Using the listing below, show all lines that hold the word "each".
BEGIN THE DATA
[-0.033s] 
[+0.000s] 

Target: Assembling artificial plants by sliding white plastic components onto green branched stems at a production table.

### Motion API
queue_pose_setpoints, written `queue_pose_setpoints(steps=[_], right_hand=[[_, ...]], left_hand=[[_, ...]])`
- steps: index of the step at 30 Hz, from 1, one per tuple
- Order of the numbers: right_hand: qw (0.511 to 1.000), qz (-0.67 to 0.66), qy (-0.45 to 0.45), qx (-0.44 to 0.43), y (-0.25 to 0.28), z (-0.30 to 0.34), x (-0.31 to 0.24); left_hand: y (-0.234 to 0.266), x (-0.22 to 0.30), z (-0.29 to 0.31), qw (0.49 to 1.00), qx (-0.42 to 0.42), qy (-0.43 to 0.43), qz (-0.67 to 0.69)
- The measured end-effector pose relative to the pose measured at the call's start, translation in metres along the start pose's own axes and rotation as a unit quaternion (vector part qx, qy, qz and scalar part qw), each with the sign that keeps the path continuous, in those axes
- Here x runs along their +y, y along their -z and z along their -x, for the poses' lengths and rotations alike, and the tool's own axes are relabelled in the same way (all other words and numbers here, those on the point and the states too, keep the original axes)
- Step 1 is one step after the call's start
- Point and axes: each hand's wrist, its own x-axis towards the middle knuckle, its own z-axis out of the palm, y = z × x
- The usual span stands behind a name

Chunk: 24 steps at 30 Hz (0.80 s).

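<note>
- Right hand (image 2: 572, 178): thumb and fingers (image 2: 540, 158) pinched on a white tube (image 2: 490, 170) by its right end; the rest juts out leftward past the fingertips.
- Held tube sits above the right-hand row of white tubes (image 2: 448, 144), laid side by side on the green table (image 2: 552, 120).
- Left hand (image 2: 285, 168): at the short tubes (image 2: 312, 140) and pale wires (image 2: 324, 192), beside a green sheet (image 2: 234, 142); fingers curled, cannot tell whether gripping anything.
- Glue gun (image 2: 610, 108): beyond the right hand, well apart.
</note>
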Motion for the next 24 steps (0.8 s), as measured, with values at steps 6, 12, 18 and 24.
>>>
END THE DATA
→ **FINISHED TASK**:
- The measured end-effector pose relative to the pose measured at the call's start, translation in metres along the start pose's own axes and rotation as a unit quaternion (vector part qx, qy, qz and scalar part qw), each with the sign that keeps the path continuous, in those axes
- Point and axes: each hand's wrist, its own x-axis towards the middle knuckle, its own z-axis out of the palm, y = z × x

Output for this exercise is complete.